La última gran batalla de este noble cuerpo de defensores se llevó a cabo en Churubusco. Cuando los valerosos combatientes se quedaron sin pedernal ni munición del calibre adecuado y los estadounidenses escalaron los muros, la batalla se convirtió en una terrible lucha cuerpo a cuerpo. 

El corresponsal del diario Daily Picayune de Nueva Orleáns, que acompañaba al ejército invasor, ofreció testimonio de los hechos: “…la guarnición completa, con la excepción de los pocos que lograron escapar durante la parte inicial del conflicto, se rindió. Los que se negaron con más vigor fueron los desertores del batallón de San Patricio, quienes pelearon con desesperación hasta el final, arrancando con sus propias manos varias de las banderas blancas izadas por los mexicanos como prueba de rendición”.

Muy a pesar de su valor, para estos extranjeros mexicanizados, la batalla de Churubusco marcaría algo terrible: el principio de su fin. Después de un armisticio de dos semanas durante el cual se emprendieron negociaciones de paz, se llevó a juicio a los san patricios capturados bajo los cargos sobreabultados de deserción y servir en las filas mexicanas: sesenta se declararon inocentes, once se declararon culpables y otro, Edward Ellis, se negó a hacer una declaración, alegando que nunca había hecho juramento como soldado del ejército de Estados Unidos.

Mientras esto sucedía, docenas de personas suplicaban a las autoridades estadounidenses que les perdonaran la vida a los san patricios.
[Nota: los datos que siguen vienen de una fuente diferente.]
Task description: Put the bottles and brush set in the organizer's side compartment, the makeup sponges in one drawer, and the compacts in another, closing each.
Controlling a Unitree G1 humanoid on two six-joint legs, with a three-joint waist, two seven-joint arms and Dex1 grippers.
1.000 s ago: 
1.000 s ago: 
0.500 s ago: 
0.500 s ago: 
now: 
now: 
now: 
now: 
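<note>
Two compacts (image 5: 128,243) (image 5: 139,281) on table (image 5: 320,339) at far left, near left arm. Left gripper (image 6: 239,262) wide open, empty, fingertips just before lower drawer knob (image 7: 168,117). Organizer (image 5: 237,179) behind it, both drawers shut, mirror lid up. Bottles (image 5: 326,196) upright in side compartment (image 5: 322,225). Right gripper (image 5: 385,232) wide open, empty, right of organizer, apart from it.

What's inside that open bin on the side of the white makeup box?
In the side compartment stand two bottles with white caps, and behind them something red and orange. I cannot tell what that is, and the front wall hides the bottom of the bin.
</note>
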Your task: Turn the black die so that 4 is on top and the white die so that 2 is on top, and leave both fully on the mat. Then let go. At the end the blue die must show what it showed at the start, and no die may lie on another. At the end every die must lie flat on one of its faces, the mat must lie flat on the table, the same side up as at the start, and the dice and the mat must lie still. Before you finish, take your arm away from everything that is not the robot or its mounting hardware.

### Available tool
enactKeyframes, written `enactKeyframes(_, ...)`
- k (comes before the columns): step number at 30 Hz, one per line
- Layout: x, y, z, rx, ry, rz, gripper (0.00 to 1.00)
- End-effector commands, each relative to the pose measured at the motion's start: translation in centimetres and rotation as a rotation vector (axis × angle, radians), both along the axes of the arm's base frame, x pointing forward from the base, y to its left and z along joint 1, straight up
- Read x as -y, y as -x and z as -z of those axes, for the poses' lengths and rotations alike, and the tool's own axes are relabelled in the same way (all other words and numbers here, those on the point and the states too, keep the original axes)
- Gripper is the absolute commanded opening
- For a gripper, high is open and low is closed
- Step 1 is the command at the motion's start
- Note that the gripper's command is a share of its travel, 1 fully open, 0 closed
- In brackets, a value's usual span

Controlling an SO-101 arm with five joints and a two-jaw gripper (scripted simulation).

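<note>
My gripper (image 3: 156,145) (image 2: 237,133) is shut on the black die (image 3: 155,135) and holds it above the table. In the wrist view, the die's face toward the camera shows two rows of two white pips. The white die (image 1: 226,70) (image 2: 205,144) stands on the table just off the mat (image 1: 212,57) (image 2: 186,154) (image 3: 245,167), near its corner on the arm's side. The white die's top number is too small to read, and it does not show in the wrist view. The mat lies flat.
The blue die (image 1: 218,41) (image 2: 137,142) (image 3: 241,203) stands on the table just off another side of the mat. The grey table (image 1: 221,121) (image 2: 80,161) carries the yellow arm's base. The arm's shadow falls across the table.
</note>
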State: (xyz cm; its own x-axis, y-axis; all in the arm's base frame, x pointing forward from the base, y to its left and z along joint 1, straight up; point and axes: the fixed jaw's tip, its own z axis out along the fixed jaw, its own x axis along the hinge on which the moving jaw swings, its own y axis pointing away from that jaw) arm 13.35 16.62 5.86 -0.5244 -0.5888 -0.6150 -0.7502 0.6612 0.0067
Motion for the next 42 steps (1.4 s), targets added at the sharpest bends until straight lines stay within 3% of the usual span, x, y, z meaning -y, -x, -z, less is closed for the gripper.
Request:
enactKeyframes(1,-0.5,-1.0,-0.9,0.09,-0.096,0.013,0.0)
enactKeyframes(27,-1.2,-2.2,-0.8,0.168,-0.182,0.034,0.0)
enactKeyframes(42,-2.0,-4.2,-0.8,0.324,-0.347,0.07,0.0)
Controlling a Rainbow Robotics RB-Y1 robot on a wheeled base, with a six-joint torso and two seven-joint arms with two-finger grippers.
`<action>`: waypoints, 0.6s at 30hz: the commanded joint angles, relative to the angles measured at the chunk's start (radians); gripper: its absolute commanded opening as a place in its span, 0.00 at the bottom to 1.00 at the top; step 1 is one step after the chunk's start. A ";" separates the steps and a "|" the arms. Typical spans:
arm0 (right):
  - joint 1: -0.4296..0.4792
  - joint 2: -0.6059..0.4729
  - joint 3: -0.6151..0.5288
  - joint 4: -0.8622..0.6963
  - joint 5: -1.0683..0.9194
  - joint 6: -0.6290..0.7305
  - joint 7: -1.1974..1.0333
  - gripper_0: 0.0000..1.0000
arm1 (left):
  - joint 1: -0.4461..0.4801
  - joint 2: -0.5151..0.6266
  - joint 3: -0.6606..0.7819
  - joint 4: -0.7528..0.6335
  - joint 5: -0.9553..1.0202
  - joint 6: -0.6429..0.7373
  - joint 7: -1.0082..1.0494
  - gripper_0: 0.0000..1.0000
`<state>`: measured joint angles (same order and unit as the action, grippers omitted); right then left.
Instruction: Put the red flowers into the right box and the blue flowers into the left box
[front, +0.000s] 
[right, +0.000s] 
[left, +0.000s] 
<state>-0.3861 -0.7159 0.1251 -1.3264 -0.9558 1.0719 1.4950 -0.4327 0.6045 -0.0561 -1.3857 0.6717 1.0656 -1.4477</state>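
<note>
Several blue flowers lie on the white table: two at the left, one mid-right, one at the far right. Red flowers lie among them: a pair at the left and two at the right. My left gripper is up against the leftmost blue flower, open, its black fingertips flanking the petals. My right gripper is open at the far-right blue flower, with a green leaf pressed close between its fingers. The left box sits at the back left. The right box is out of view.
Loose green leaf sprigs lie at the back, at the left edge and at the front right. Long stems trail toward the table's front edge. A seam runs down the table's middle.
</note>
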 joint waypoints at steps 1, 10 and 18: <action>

Además de oficiales mexicanos —tanto civiles como militares— los apelantes incluían al arzobispo de México, algunas mujeres de la sociedad mexicana, el ministro británico y demás individuos, incluyendo a veinte ciudadanos estadounidenses que eran extranjeros en la capital, según testimonia una carta que decía: “Humildemente rogamos que Su Excelencia el General en Jefe de las fuerzas estadounidenses tenga la gracia de complacerse en otorgar un perdón al capitán John O’Reilly de la Legión de San Patricio y, hablando en general, a todos los desertores del servicio estadounidense”.